Your instructions |
From the first line to the last, output the material exactly.

Segment Start: Data excerpt

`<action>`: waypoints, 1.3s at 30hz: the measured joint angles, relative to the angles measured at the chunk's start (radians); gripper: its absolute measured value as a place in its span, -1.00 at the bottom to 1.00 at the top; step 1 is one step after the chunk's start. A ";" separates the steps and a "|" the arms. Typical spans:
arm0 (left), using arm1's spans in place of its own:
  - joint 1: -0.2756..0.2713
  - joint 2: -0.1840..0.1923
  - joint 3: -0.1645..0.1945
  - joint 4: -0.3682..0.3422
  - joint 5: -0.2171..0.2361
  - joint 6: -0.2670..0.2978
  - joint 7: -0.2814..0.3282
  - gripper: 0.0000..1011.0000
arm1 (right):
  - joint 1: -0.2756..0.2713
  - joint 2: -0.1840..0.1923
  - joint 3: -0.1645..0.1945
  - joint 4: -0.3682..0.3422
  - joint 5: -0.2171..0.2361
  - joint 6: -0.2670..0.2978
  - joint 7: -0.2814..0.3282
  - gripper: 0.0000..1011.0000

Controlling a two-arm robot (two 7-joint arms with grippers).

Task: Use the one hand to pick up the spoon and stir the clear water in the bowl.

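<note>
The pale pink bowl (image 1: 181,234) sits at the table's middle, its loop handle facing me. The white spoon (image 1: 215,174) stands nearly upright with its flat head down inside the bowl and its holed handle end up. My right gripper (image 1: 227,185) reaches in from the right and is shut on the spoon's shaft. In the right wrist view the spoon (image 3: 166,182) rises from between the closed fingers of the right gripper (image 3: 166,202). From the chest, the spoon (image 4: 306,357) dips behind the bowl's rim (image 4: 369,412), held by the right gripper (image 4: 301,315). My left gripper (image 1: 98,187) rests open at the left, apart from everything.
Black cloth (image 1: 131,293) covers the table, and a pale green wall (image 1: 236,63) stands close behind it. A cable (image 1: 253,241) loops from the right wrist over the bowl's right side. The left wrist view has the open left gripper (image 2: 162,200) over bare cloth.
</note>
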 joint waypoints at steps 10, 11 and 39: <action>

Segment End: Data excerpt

Answer section |
`<action>`: waypoints, 1.3s at 30hz: the measured joint angles, relative to the angles measured at the chunk's start (radians); gripper: its absolute measured value as a place in its span, -1.00 at the bottom to 1.00 at the top; step 1 is one step after the chunk's start. A ";" separates the steps and a "|" the arms. Typical spans:
arm0 (left), using arm1's spans in place of its own:
  - joint 1: -0.2756..0.2713
  - joint 2: -0.1840..0.1923
  - joint 3: -0.1645..0.1945
  - joint 4: -0.3682..0.3422
  - joint 5: -0.2171..0.2361
  - joint 6: -0.2670..0.2978
  - joint 7: -0.2814..0.3282
  - gripper: 0.0000..1011.0000
arm1 (right):
  - joint 1: -0.2756..0.2713
  - joint 2: -0.1840..0.1923
  - joint 3: -0.1645..0.1945
  - joint 4: -0.3682..0.3422
  - joint 5: -0.2171..0.2361
  - joint 6: -0.2670..0.2978
  - joint 7: -0.2814..0.3282
  - gripper: 0.0000..1011.0000

Controlling a two-arm robot (two 7-joint arms with grippers).

Task: Use the one hand to pick up the spoon and stir the clear water in the bowl.

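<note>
The pale pink bowl (image 1: 181,234) sits at the table's middle, its loop handle facing me. The white spoon (image 1: 215,174) stands nearly upright with its flat head down inside the bowl and its holed handle end up. My right gripper (image 1: 227,185) reaches in from the right and is shut on the spoon's shaft. In the right wrist view the spoon (image 3: 166,182) rises from between the closed fingers of the right gripper (image 3: 166,202). From the chest, the spoon (image 4: 306,357) dips behind the bowl's rim (image 4: 369,412), held by the right gripper (image 4: 301,315). My left gripper (image 1: 98,187) rests open at the left, apart from everything.
Black cloth (image 1: 131,293) covers the table, and a pale green wall (image 1: 236,63) stands close behind it. A cable (image 1: 253,241) loops from the right wrist over the bowl's right side. The left wrist view has the open left gripper (image 2: 162,200) over bare cloth.
</note>
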 joint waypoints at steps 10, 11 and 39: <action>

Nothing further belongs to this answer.